Although not a debut author, Tamara Morgan joins Carina Press with the first in a new contemporary romance series. In The Rebound Girl, an outgoing plastic surgeon gets more than she bargained for when she offers to be the rebound girl for a sexy kindergarten teacher getting over his recent breakup.
Along with new beginnings also come bittersweet goodbyes, and this month we wrap up Jax Garren’s fantastic science-fiction trilogy Tales of the Underlight. This series has kept us all on the edges of our seats with both the sexual tension between Hauk and Jolie and the fight to take out the Order of Ananke. Don’t miss the final installment, How Beauty Loved the Beast.
Following up on her award-winning erotic novella, The Theory of Attraction, Delphine Dryden brings back sexy geeks and sizzling sexual tension in The Seduction Hypothesis.
As well, we have exciting offerings from a variety of other veteran Carina Press authors this month. Jeffe Kennedy’s Ruby takes us to a contemporary world of BDSM and a sexy Cajun chef during the sensuality of New Orleans’s Mardi Gras. And last month saw the release of Volume 1 of our Love Letters anthologies. This month, discover four hot stories with a military twist in Love Letters Volume 2: Duty to Please.

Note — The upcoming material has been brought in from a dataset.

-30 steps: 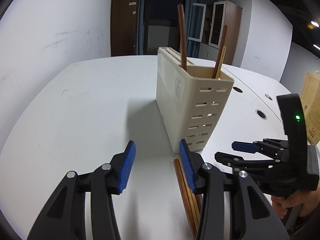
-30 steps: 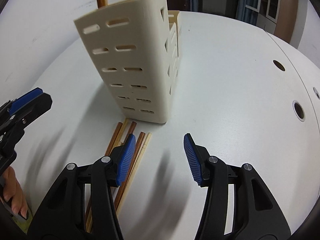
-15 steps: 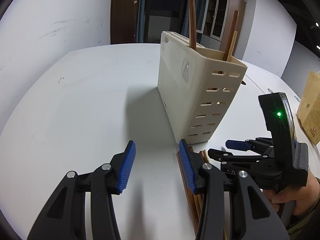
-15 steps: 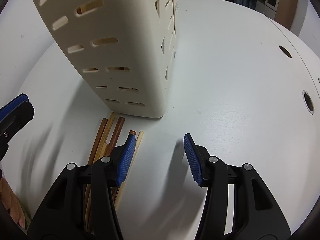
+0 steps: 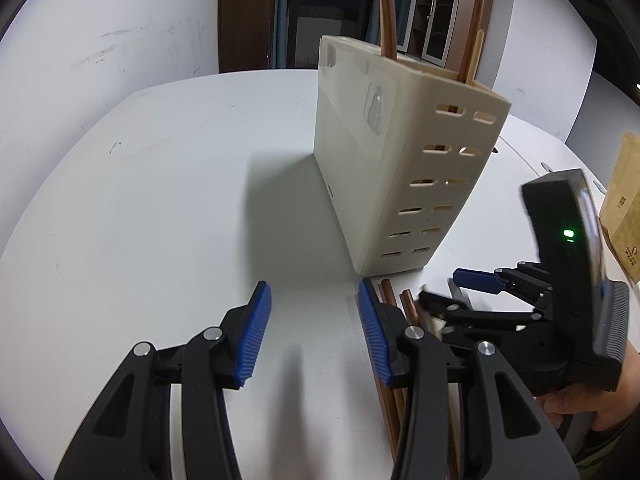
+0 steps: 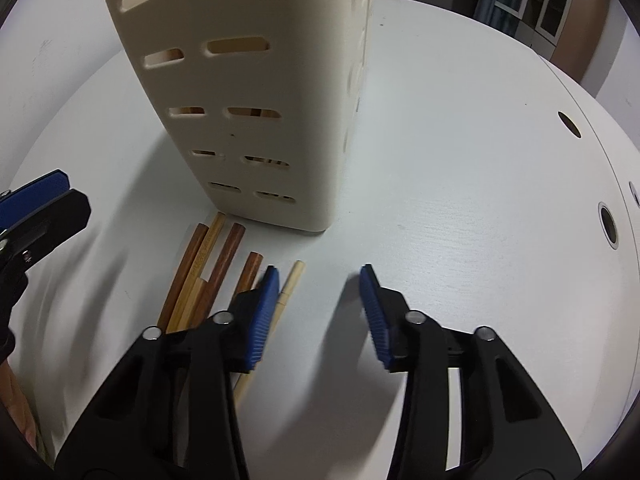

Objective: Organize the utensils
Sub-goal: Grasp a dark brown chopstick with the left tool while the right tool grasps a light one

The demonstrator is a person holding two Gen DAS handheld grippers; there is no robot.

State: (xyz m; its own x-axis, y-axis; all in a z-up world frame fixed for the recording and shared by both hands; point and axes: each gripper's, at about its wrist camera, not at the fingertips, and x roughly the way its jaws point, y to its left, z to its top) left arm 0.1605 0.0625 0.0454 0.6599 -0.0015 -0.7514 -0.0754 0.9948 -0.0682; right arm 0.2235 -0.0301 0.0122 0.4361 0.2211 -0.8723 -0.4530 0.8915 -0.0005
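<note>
Right tool (image 6: 318,312) jaws just closing, nothing gripped yet; pale chopstick (image 6: 286,292) just inside left pad. Left tool (image 5: 314,336) part open, empty. Loose chopsticks (image 6: 208,276) on counter (image 6: 460,200) beside holder (image 6: 256,92). Center on 1 stick, then squeeze.

The left gripper (image 5: 314,334) is hanging over the white table (image 5: 160,200), its blue pads apart with only bare tabletop between them; a cream utensil holder (image 5: 384,168) is standing upright ahead, slotted on its near end, with brown chopsticks (image 5: 387,8) sticking up out of its top; more chopsticks (image 5: 386,292) are lying on the table at its foot — partly hidden by the gripper's right finger; the right gripper (image 5: 460,292) is reaching in from the right, its jaws having just been closing, a pale chopstick end showing at its near finger; a person's hand (image 5: 580,400) is gripping its handle; a brown paper bag (image 5: 624,208) is standing at the right edge.
</note>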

Sandy James, Shawna Thomas, Cathy Pegau and Stacy Gail all return to previously established worlds in their respective books. In Sandy James’s The Brazen Amazon, the Air Amazon is sent to protect computer wizard Zach from a rogue goddess who wants to use him to destroy the world. Journey of Dominion, book two of The Triune Stones series from Shawna Thomas, continues the story of Sara, trained from birth for one purpose: to reunite three ancient stones to restore balance to the lands.
Female/female romance Deep Deception by Cathy Pegau follows the harrowing story of a beautiful agent and the woman she has no choice but to trust...until the secrets they’re each keeping threaten to get them both killed. And the plan for a demonic apocalypse is at last uncovered by a maimed member of the Nephilim and a scarred young woman who’s been to hell and back in Stacy Gail’s Wounded Angel, book three of The Earth Angels.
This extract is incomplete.